Если б раньше, чем вал этот хлынет суровый,
Страшный суд к нам направил гремящие зовы!
Если б раньше, чем это прольется вино,
Было б нашим сердцам разорваться дано:
Каждый волос главы твоей ценен! Я плачу.
Волосок ты утратишь, я — душу утрачу.
Но в назначенный час огневого питья
Не избегнуть — ни ты не избегнешь, ни я.
Я не молвлю: «Испей неизбежную чашу!»
Ведь забудешь, испив, жизнь отрадную нашу.
И не молвлю: «Я чашу твою уберу».
Ведь не должен я спорить на царском пиру.
Злое горе! Лампада — всех истин основа —
От отсутствия масла угаснуть готова.
Но не бойся, что масла в лампаде уж нет.
В ней зажжется, быть может, негаданный свет».
Молвил царь: «Слов не надо. У близкой пучины
Я стою. Жизни нет. Ожидаю кончины.
Ведь не я закружил голубой небосвод
И не я указал звездам огненный ход.
Я лишь капля воды, прах в пристанище малом,
И мужским, сотворенный и женским началом.
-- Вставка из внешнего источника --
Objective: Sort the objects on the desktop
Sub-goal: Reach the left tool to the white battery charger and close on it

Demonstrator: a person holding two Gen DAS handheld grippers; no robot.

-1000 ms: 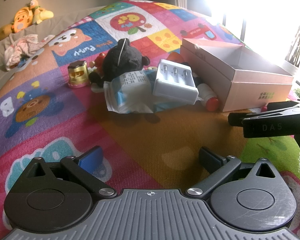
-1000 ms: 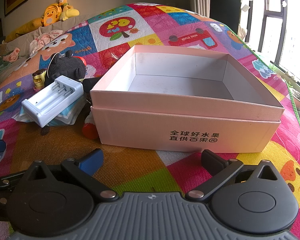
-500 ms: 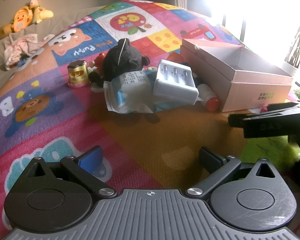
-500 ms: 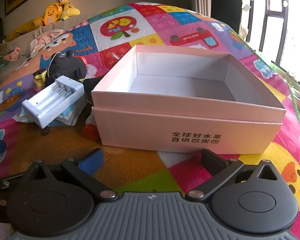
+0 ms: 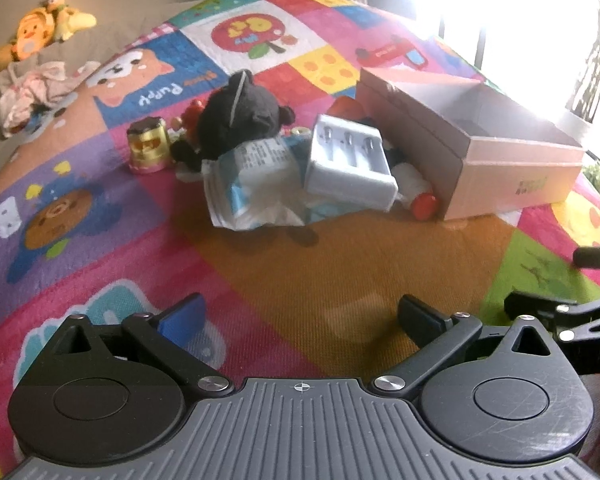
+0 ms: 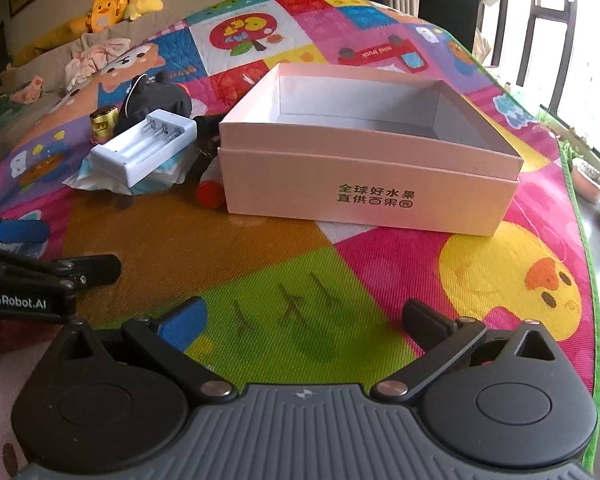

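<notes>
An open, empty pink box [image 6: 372,176] stands on the colourful play mat, also in the left wrist view [image 5: 476,152]. Left of it lies a pile: a white battery charger [image 5: 350,164] [image 6: 144,150], a black plush toy [image 5: 240,120] [image 6: 156,100], a white-and-blue packet [image 5: 252,184], a gold cup [image 5: 148,150] [image 6: 102,122] and a red-capped item [image 5: 424,206] [image 6: 210,196]. My left gripper [image 5: 300,314] is open and empty, well short of the pile. My right gripper [image 6: 304,314] is open and empty, in front of the box.
The mat's right edge [image 6: 580,240] borders a floor by bright windows with small potted plants [image 6: 590,178]. A sofa with yellow plush toys [image 6: 116,0] and crumpled clothes [image 6: 92,60] stands at the far left. The left gripper's fingers [image 6: 20,232] show at left in the right wrist view.
My right gripper has pulled back from the box and shifted right; the box now looks farther away. In the left wrist view the right gripper has dropped lower at right. The left gripper barely moved.
</notes>
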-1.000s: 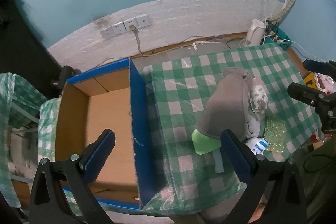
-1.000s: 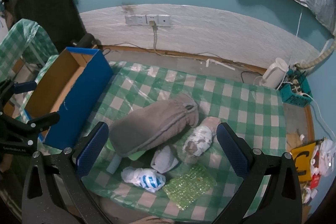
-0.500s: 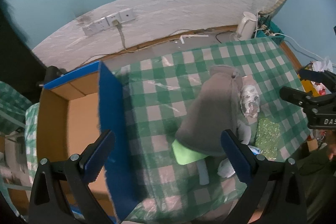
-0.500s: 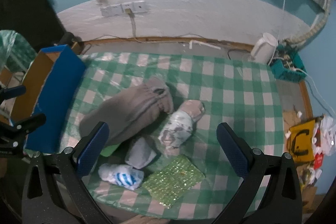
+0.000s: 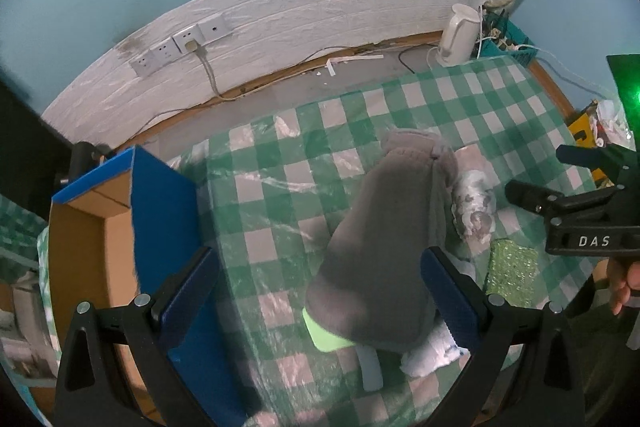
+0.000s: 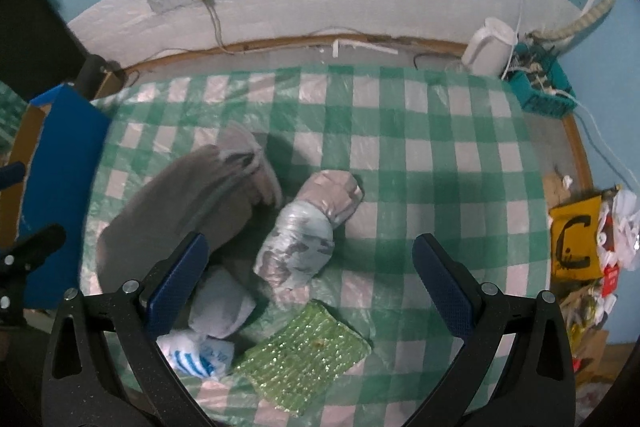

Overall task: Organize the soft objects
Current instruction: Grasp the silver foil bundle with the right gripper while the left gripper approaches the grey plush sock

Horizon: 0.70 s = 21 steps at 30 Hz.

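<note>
A long grey fleece bundle [image 5: 392, 239] [image 6: 188, 203] lies on the green checked tablecloth [image 5: 460, 107], over a light green item [image 5: 324, 337]. Beside it lie a plastic-wrapped patterned roll [image 6: 304, 243] [image 5: 474, 207], a grey rolled sock [image 6: 222, 301], a white sock with blue stripes [image 6: 196, 355] and a glittery green sponge pad [image 6: 302, 351] [image 5: 510, 277]. My left gripper [image 5: 320, 291] is open above the bundle's near end. My right gripper [image 6: 310, 275] is open above the wrapped roll and the pad, holding nothing.
An open cardboard box with blue sides [image 5: 160, 227] [image 6: 60, 155] stands at the table's left edge. At the back right are a white kettle [image 6: 490, 47] and a teal basket [image 6: 540, 87]. A yellow bag and litter [image 6: 576, 239] lie off the right edge.
Both grippers have shifted to the right and closer to the pile; the box has slid toward the left edge of each view. Both stay open and empty.
</note>
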Available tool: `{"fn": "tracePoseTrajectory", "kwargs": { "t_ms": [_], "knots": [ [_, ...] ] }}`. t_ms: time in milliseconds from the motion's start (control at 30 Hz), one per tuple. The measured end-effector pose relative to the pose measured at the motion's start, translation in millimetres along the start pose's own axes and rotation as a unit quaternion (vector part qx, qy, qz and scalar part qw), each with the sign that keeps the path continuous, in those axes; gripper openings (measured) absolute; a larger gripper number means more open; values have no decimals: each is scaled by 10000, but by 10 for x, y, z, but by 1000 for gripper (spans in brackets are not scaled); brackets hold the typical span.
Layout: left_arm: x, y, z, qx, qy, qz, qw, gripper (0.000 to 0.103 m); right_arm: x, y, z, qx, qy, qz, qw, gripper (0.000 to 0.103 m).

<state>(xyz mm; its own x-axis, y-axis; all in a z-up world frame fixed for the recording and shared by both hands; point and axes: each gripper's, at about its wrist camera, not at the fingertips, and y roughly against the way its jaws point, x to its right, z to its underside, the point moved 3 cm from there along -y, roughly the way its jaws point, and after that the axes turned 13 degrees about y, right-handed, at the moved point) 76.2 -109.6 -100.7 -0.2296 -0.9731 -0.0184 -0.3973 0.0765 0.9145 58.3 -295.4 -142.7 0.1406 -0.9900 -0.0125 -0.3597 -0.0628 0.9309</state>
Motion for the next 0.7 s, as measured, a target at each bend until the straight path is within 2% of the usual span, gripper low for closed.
{"fn": "tracePoseTrajectory", "kwargs": {
  "t_ms": [200, 633, 700],
  "knots": [
    [101, -232, -85, -5, -230, -169, 9996, 101, 23, -284, 15, -377, -21, -31, 9993, 100],
    [165, -533, -127, -300, -320, -111, 9990, 101, -43, -693, 19, -815, 36, -55, 9967, 99],
    [183, -539, -128, -299, -384, -122, 9987, 101, -72, -726, 3, -825, 91, -48, 9965, 95]
  ]
}}
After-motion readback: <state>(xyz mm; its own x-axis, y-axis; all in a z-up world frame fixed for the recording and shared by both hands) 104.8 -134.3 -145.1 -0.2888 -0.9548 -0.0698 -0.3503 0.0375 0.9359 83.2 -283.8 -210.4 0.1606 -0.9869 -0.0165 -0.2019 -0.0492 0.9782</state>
Возвеличенный богом, вскормившим меня,
Столь могучим я стал, столь был полон огня,
Что все царства земли, всё, что смертному зримо,
Стало силе моей так легко достижимо.
Но когда всем царям свой давал я покров,
Духом был я могуч, телом был я здоров.
И недужен я стал. Эта плоть — пепелище,
И уйти принужден я в иное жилище.
Друг, тщеславья вином ты меня не пои.
Ключ живой далеко, тщетны речи твои.
Ты горящую душу спасешь ли от ада?
Лишь источникам рая была б она рада.
О спасенье моем помолись в тишине.
Снизойдет, может статься, создатель ко мне».
Солнце с гор совлекло всю свою позолоту,
И Владыка царей погрузился в дремоту.
Ночь пришла. Что за ночь! Черный, страшный дракон!
Все дороги укрыл мраком тягостным он.
Только черную мир тотчас принял окраску.
Кто от злой этой мглы знал бы помощь и ласку!
Звезды, молвивши всем: «На деяньях — запрет»,
Словно гвозди забили желанный рассвет.
Небо — вор, месяц — страж, злою схвачены мглою.
Вместе пали они в чан с густою смолою.
Мир был черен, как сажа, стонал он в тоске,
Он, казалось, висел на одном волоске.
Таял царь, словно месяц ущербный, который
Освещать уж не в силах земные просторы.
Вспомнил он материнскую ласку. Душа
Загрустила. Сказал он, глубоко дыша,
Чтоб дебир из румийцев, разумный, умелый,
За писаньем по шелку давно поседелый,
Окунул свой калам в сажу черную. Пусть
Он притушит посланьем сыновнюю грусть.
…Стал писец рисовать на шелку серебристом.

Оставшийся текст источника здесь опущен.